People are far more likely still to copy blindly from Google. It's circular
referencing on steroids.
The way things are headed, manipulations in Wikidata that enter the Google
Knowledge Graph, Bing Satori, etc. could end up having far greater leverage
than any Wikipedia manipulation has ever had. In the worst-case scenario –
depending on how much search engines will come to rely on Wikidata – an
edit war won by anonymous players in an obscure corner of Wikidata might
literally redefine truth for the English-speaking internet.
Is this really a good thing? Are checks and balances in place to prevent
this from happening?
Lets build something based on the lessons learnt on
Wikipedia over the last
15 years rather than duplicate those missteps
That seems like good advice to me. The online world's information
infrastructure shouldn't be built on sand.
[1]
https://www.wikidata.org/wiki/Wikidata:General_disclaimer – highlights:
"Wikidata cannot guarantee the validity of the information found here.

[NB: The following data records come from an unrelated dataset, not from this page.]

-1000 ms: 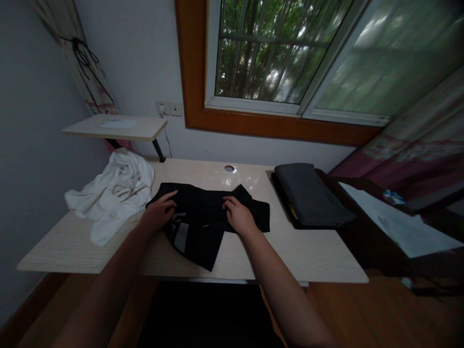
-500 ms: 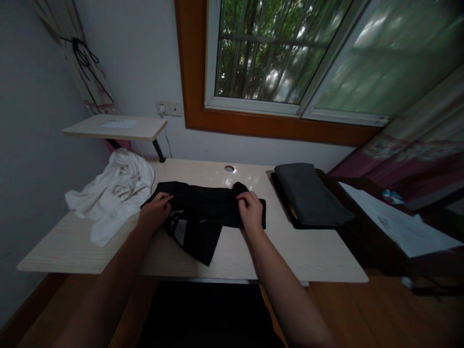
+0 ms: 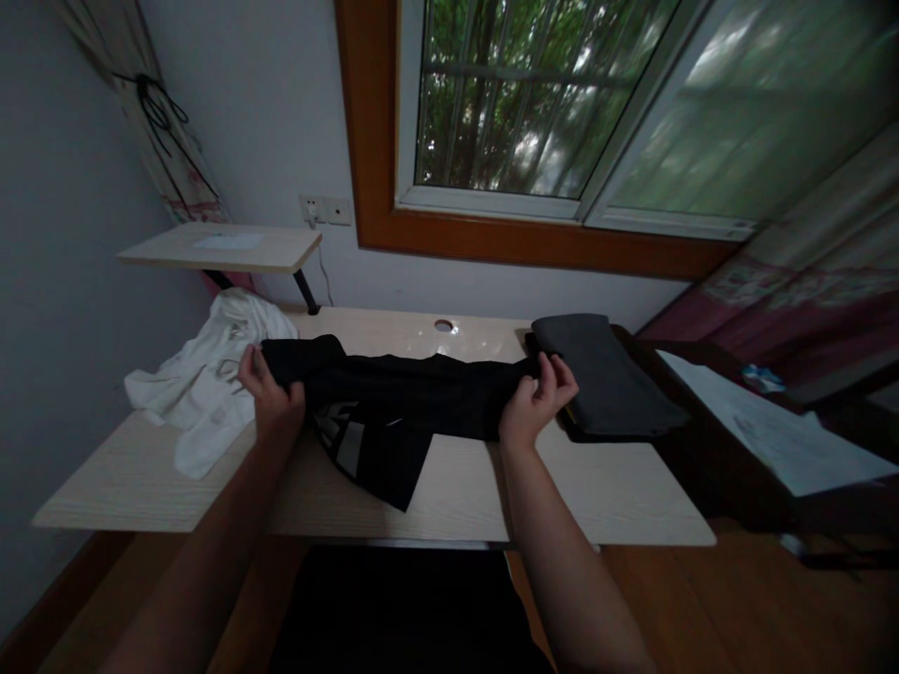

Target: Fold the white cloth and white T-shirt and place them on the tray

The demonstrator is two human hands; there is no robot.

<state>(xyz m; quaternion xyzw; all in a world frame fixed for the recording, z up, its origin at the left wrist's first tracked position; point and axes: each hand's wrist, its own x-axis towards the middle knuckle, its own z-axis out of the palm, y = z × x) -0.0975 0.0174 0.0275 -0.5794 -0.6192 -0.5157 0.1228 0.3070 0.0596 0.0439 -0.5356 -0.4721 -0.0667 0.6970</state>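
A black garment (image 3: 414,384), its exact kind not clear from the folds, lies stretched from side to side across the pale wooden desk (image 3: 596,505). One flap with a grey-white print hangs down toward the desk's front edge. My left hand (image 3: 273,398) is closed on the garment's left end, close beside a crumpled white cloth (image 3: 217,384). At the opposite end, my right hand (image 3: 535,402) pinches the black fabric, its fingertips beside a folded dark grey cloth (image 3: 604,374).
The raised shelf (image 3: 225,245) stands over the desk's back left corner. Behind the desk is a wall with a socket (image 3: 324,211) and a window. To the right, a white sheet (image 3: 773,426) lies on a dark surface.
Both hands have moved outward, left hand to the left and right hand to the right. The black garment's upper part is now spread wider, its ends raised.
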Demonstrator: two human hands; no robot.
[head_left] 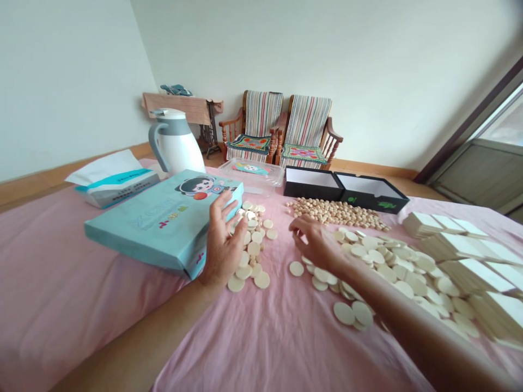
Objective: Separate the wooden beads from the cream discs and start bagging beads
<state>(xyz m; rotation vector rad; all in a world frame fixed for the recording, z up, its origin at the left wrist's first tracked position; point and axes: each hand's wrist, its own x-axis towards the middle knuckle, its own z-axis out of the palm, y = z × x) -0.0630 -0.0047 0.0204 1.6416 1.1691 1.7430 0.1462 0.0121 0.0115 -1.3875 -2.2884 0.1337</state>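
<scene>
My left hand (223, 239) is raised with its fingers apart and nothing in its grasp. It is at the right edge of a light teal gift box (155, 218) printed with a cartoon figure. Just to its right lies a small pile of pale wooden discs (253, 249). My right hand (314, 239) hovers across a gap of pink cloth, its fingers curled together. Whatever those fingers may hold is hidden. Beneath and beside that hand spreads a larger heap of wooden discs (402, 270), with wooden beads (335, 212) beyond it.
Stacked pale wooden squares (457, 245) line the right side. Two black open boxes (347, 190) and a clear plastic container (255, 173) stand at the back. A white-and-grey jug (177, 144) and a tissue pack (118, 182) are behind the teal box. Pink cloth (269, 348) covers the table.
</scene>
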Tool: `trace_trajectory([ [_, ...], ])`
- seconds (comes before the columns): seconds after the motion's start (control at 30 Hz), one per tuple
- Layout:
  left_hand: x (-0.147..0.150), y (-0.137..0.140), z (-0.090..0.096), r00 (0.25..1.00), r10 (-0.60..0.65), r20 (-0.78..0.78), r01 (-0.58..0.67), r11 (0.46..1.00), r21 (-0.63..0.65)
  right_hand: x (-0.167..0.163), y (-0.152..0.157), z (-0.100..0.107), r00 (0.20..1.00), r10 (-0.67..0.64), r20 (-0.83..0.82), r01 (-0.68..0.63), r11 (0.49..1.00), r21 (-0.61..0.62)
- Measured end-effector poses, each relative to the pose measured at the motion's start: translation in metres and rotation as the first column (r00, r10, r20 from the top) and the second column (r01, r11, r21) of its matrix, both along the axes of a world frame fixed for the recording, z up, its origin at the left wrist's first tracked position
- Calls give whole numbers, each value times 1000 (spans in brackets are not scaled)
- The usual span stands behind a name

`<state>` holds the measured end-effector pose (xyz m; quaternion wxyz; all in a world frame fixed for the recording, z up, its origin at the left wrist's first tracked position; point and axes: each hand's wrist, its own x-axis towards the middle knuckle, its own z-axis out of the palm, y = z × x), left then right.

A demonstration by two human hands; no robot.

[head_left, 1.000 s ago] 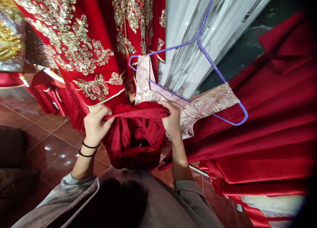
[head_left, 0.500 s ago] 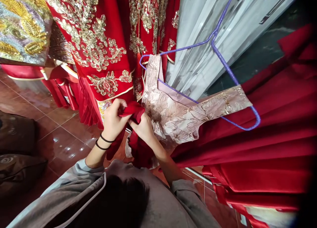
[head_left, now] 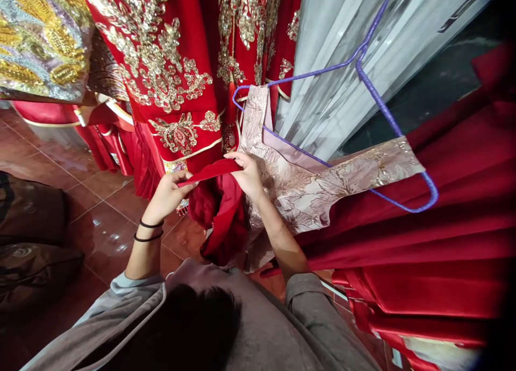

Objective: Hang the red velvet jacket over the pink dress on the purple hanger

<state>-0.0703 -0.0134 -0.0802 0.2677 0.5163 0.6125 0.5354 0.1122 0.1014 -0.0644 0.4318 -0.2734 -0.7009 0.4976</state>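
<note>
Evidently pinched between thumb and fingers, one end of a flat fold of deep red, soft cloth (head_left: 223, 226) sits in the left hand (head_left: 166, 195), while the right hand (head_left: 249, 180) grips the fold's other end, its fingers along the upper edge. Between the two hands the fold runs nearly straight, and the rest of the cloth hangs in loose, bunched loops below it, in front of the person's body. Two thin black bands (head_left: 149, 237) circle the left wrist, and both forearms come out of pushed-up grey sleeves (head_left: 312, 306). Just beside the right hand is a pale pink bodice with a raised floral pattern (head_left: 294, 191), its straps over a purple hanger (head_left: 379, 98). Beyond the hands, red fabric panels covered in gold sequins (head_left: 163, 64) hang down; further right are whitish translucent covers (head_left: 328, 54) and a broad sweep of plain dark red fabric (head_left: 403, 226). At far left, brown bags (head_left: 30, 209) rest on the reddish tiled floor (head_left: 102, 223).
</note>
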Motion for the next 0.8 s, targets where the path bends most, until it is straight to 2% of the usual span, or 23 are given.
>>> trace_trajectory([
  [0.03, -2, -1, 3, 986, -10, 165, 9, 1000, 8, 1, 0, 1, 996, 41, 81, -44, 998, 39],
  [0.1, -5, -2, 8, 892, 36, 450, -49, 999, 19, 3, -1, 1, 953, 97, 287, -137, 983, 122],
  [0.17, -5, 0, 10, 782, 103, 615, -137, 991, 8, 1, -9, -4, 868, 17, 496, -143, 966, 217],
  [0.23, -3, 5, 9, 732, 139, 667, -191, 982, 4, -5, -21, -17, 776, -137, 616, -91, 942, 325],
  [0.3, -2, 9, 6, 733, 157, 662, -241, 970, 36, -12, -35, -39, 717, -214, 663, -69, 925, 373],
  [0.4, -4, 13, 4, 745, 206, 635, -340, 936, 95, -18, -48, -73, 642, -120, 758, -132, 956, 263],
  [0.5, -9, 7, 13, 765, 187, 617, -367, 913, 178, -15, -44, -86, 573, 0, 820, -190, 973, 133],
  [0.57, -12, 0, 25, 816, 83, 572, -277, 925, 261, -11, -32, -77, 594, 7, 805, -194, 972, 134],
  [0.67, -16, -10, 45, 869, -23, 494, -183, 913, 365, -6, -15, -48, 689, -74, 721, -144, 961, 237],
  [0.73, -18, -12, 55, 869, 12, 494, -241, 883, 403, -5, -8, -25, 720, -122, 683, -128, 945, 303],
  [0.8, -22, -10, 59, 846, 66, 528, -309, 870, 385, -6, -4, 1, 738, -125, 663, -163, 920, 355],
])
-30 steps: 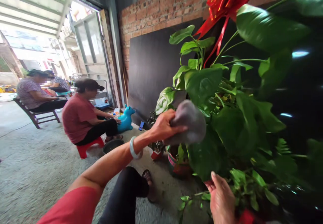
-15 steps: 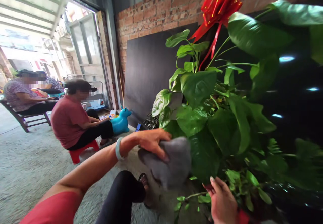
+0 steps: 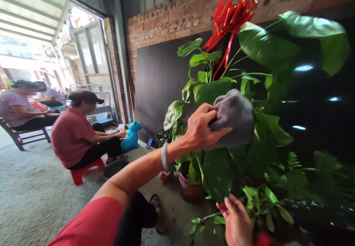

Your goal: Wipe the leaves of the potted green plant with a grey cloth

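My left hand (image 3: 201, 127), with a pale bangle (image 3: 164, 157) at its wrist, is closed on a bunched grey cloth (image 3: 235, 116). The cloth lies against the upper part of a big-leaved green potted plant and covers some of its leaves. Lower down, my right hand (image 3: 237, 218) pinches the tip of a large dark green leaf (image 3: 219, 174) between thumb and fingers. A red ribbon bow (image 3: 231, 18) sits at the top of the plant. Its pot (image 3: 191, 192) shows partly below the foliage.
To the left a person in a red shirt (image 3: 74, 135) sits on a red stool (image 3: 80, 170), near a blue animal-shaped toy (image 3: 131, 135) and a dark basin (image 3: 115, 167). Others sit farther back. Dark panels (image 3: 158, 87) lean against the brick wall (image 3: 166, 24). Small leafy plants (image 3: 271, 201) grow at lower right.
My left hand has moved up and right with the cloth, from beside the lower leaves onto the upper ones. My right hand stays low at the leaf tip. The view has shifted slightly.
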The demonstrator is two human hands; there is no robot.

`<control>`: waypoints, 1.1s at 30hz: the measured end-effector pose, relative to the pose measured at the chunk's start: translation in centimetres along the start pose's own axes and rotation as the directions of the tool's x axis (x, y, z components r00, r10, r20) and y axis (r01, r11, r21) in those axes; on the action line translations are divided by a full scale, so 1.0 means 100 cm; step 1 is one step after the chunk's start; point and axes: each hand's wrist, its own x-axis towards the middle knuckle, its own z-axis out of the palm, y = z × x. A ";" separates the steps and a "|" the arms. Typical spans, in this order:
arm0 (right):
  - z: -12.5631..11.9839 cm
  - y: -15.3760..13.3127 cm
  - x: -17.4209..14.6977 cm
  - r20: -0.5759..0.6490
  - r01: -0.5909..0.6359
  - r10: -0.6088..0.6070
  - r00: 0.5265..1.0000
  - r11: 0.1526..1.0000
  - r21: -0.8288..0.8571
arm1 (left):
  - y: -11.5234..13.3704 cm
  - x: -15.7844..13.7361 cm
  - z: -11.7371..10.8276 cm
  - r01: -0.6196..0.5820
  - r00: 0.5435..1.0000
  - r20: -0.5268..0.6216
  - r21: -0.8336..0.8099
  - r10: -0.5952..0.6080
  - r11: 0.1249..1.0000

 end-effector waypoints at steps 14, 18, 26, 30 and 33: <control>-0.024 0.030 -0.004 0.093 0.041 -0.023 0.995 0.980 -0.193 | -0.005 -0.081 0.038 -0.125 0.395 0.918 0.097 -0.040 0.987; -0.066 0.030 -0.002 0.045 0.100 -0.089 0.995 0.903 -0.419 | -0.021 -0.065 -0.004 0.011 0.645 0.760 0.097 -0.081 0.995; -0.159 0.059 0.011 0.289 0.254 -0.043 0.956 -0.368 -0.895 | -0.030 -0.093 0.050 0.021 0.559 0.799 0.253 -0.221 0.967; -0.169 0.060 0.012 0.274 0.252 0.029 0.961 -0.493 -0.833 | 0.021 -0.081 0.058 -0.072 0.625 0.778 -0.023 0.063 0.997; -0.177 0.057 0.018 0.244 0.220 0.009 0.970 -0.462 -0.859 | 0.058 -0.033 0.082 -0.223 0.812 0.539 -0.070 0.225 0.972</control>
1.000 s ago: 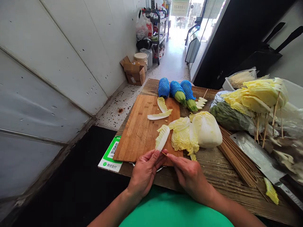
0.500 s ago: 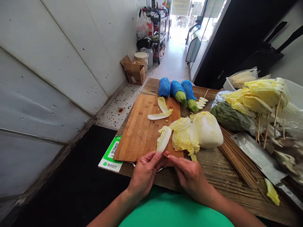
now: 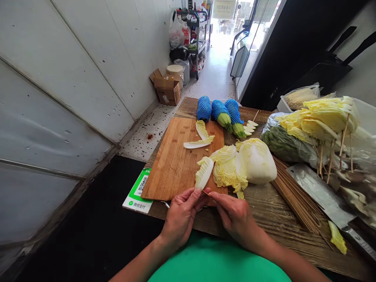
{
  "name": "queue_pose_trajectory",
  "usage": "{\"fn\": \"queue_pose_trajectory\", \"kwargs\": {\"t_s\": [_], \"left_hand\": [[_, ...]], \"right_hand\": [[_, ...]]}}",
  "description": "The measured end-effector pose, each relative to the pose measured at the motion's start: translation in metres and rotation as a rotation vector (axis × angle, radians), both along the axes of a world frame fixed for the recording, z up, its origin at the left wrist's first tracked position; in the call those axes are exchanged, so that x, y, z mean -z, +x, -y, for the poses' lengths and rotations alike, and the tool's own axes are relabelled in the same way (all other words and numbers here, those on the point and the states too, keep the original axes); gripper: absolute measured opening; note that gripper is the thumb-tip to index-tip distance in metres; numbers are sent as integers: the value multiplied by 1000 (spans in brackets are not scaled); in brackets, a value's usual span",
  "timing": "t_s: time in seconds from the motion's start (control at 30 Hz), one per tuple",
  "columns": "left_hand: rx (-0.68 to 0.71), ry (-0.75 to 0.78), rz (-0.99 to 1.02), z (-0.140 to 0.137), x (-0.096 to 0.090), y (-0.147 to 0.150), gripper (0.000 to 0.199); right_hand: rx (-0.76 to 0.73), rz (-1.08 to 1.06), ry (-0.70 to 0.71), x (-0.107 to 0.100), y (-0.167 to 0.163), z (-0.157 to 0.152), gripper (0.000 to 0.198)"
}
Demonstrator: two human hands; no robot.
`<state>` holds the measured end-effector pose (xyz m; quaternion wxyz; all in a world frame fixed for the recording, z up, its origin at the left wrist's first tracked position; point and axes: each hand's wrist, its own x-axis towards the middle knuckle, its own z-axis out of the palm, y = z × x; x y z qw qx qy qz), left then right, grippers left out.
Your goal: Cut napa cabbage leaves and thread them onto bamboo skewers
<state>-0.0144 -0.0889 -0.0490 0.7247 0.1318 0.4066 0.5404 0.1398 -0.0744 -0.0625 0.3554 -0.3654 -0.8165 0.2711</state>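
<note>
Between thumb and fingers, my left hand [image 3: 183, 211] pinches the white base of a napa cabbage leaf [image 3: 205, 172]. My right hand [image 3: 233, 211] is closed on a thin wooden skewer [image 3: 206, 193], whose tip meets the leaf's base; whether it has pierced the leaf I cannot tell. Both hands are at the near edge of the wooden cutting board [image 3: 164, 172]. Two cut cabbage strips [image 3: 199, 144] lie farther up the board. Right of the held leaf are loose yellow leaves [image 3: 226, 172] and the napa cabbage head [image 3: 258, 161].
Blue-netted zucchini [image 3: 221, 115] lie behind the board, near skewered slices [image 3: 250, 127]. To the right are a bundle of skewers [image 3: 296, 196], a cleaver [image 3: 320, 196] and skewered cabbage leaves [image 3: 326, 117] over a bag of green vegetables [image 3: 282, 141]. A green QR-code card [image 3: 138, 194] sits at the left table edge.
Almost nothing differs. My hands and the held leaf have shifted very slightly to the right; the grip on leaf and skewer is the same.
</note>
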Motion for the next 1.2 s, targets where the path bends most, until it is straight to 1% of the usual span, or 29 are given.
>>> {"fn": "queue_pose_trajectory", "kwargs": {"t_s": [0.13, 0.23, 0.4, 0.63, 0.87, 1.0, 1.2], "left_hand": [[-51, -21, 24, 0, 3, 1, 12], [-63, -32, 39, -1, 3, 0, 11], [-41, -38, 41, -2, 1, -1, 12], [-18, -30, 12, -1, 0, 0, 16], [30, 18, 9, 1, 1, -1, 18], [48, 39, -10, 1, 0, -1, 17], [100, 59, -71, 2, -2, 3, 18]], "right_hand": [[-9, 39, -20, 1, 1, 2, 32], [-16, 39, -21, 2, 1, 3, 35], [-26, 13, -16, 3, 2, 2, 37], [-22, 10, 2, 5, 2, 1, 34], [-35, -61, 31, 6, 2, -1, 34], [-14, -40, 23, 3, 0, 1, 30], [42, 45, -44, -2, -9, 0, 19]]}}
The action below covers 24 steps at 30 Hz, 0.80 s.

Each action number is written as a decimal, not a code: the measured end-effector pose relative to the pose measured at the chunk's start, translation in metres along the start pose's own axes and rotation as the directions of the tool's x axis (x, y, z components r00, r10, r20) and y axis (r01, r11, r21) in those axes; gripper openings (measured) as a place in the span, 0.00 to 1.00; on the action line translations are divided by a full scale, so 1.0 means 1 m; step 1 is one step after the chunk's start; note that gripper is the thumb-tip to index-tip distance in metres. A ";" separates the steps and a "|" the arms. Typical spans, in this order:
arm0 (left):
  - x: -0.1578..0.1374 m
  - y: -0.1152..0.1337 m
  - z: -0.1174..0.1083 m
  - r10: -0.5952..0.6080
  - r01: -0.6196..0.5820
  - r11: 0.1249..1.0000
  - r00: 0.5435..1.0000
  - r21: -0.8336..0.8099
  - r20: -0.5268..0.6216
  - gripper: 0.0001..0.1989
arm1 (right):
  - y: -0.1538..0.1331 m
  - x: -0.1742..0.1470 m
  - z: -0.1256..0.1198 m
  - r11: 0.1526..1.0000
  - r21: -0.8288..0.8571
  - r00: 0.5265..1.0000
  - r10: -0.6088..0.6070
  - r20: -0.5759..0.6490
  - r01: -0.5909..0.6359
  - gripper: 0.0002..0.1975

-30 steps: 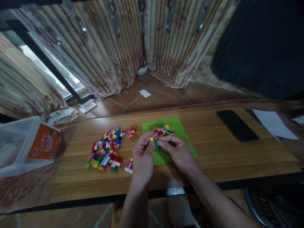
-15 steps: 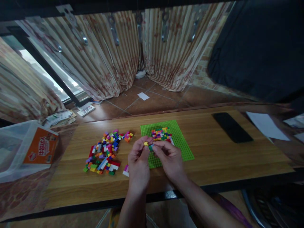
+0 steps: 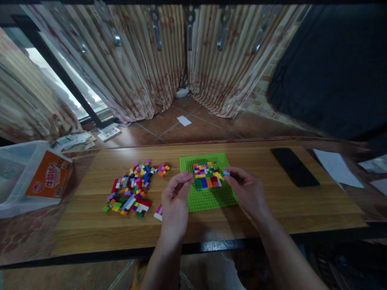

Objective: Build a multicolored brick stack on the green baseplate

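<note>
A block build of many coloured toy bricks stands on the green baseplate. My right hand is at the build's right side, thumb and finger pinching a light blue toy brick. A yellow brick shows beside it; whether the two are joined I cannot tell. At the left edge of the build is my left hand, with thumb and fingertips drawn together. What they hold, if anything, is hidden.
Loose toy bricks lie in a pile on the left of the wooden table. A black phone-like slab rests at the right. Beyond the left end sits a clear plastic bin with an orange label.
My hands have drawn apart from a shared hold on small yellow and green bricks. The right moved rightward to the build's side, and more of the build shows.
</note>
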<state>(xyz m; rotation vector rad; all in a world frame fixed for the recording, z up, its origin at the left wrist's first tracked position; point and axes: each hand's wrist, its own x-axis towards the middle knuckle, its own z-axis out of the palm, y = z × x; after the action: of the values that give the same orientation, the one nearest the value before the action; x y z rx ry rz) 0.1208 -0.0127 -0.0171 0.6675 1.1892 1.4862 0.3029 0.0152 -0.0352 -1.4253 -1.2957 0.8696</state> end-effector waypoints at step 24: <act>-0.001 0.000 0.005 -0.083 0.050 0.971 0.988 0.234 0.130 0.07 | 0.010 0.010 0.004 0.920 -0.289 0.964 -0.239 0.119 0.264 0.08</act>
<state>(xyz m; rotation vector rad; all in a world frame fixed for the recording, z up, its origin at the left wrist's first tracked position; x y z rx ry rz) 0.1250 -0.0124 -0.0150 0.8650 1.2733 1.2355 0.3034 0.0262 -0.0449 -1.4242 -1.6898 0.5772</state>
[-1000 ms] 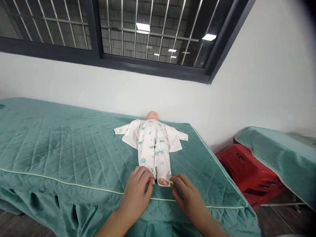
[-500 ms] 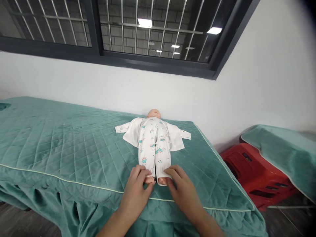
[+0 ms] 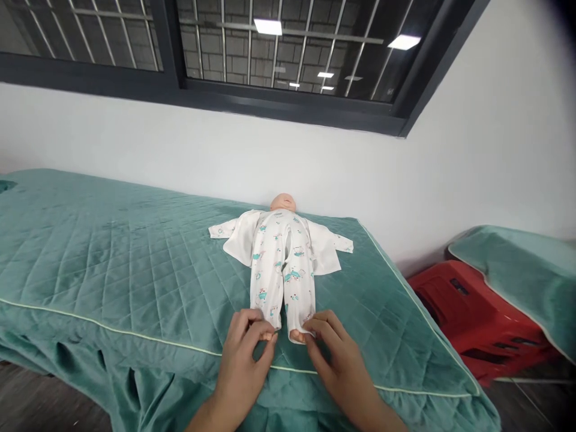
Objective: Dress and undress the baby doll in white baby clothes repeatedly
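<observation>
A baby doll point(image 3: 283, 202) lies on its back with its head toward the wall and its feet toward me. White printed trousers point(image 3: 299, 264) cover its legs, and an open white jacket point(image 3: 324, 246) spreads out on both sides beneath it. At the left trouser cuff, my left hand point(image 3: 245, 351) pinches the hem beside the foot. My right hand point(image 3: 339, 360) has its thumb and fingers closed on the edge of the other cuff. Part of the doll's toes point(image 3: 297, 336) shows at that opening; the left foot is mostly behind my fingers.
The doll rests on a green quilted bed cover point(image 3: 135, 264) with a light piped edge. Behind it stand a white wall point(image 3: 202, 150) and a dark-framed barred window point(image 3: 288, 105). At the right are a red plastic stool point(image 3: 477, 318) and another green cover point(image 3: 517, 264).
The two trouser legs have moved slightly apart, with my hands spreading outward at the cuffs. The view has shifted a little.
</observation>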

[...] No formal peer review[:] Wikidata does not have an executive editor
or editorial board that vets content before it is published. Our active
community of editors uses tools such as the Special:Recentchanges and
Special:Newpages feeds to monitor new and changing content. However,
Wikidata is not uniformly peer reviewed; while readers may correct errors
or engage in casual peer review, they have no legal duty to do so and thus
all information read here is without any implied warranty of fitness for
any purpose or use whatsoever. None of the contributors, sponsors,
administrators or anyone else connected with Wikidata in any way whatsoever
can be responsible for the appearance of any inaccurate or libelous
information or for your use of the information contained in or linked from
these web pages [...] neither is anyone at Wikidata responsible should
someone change, edit, modify or remove any information that you may post on
Wikidata or any of its associated projects."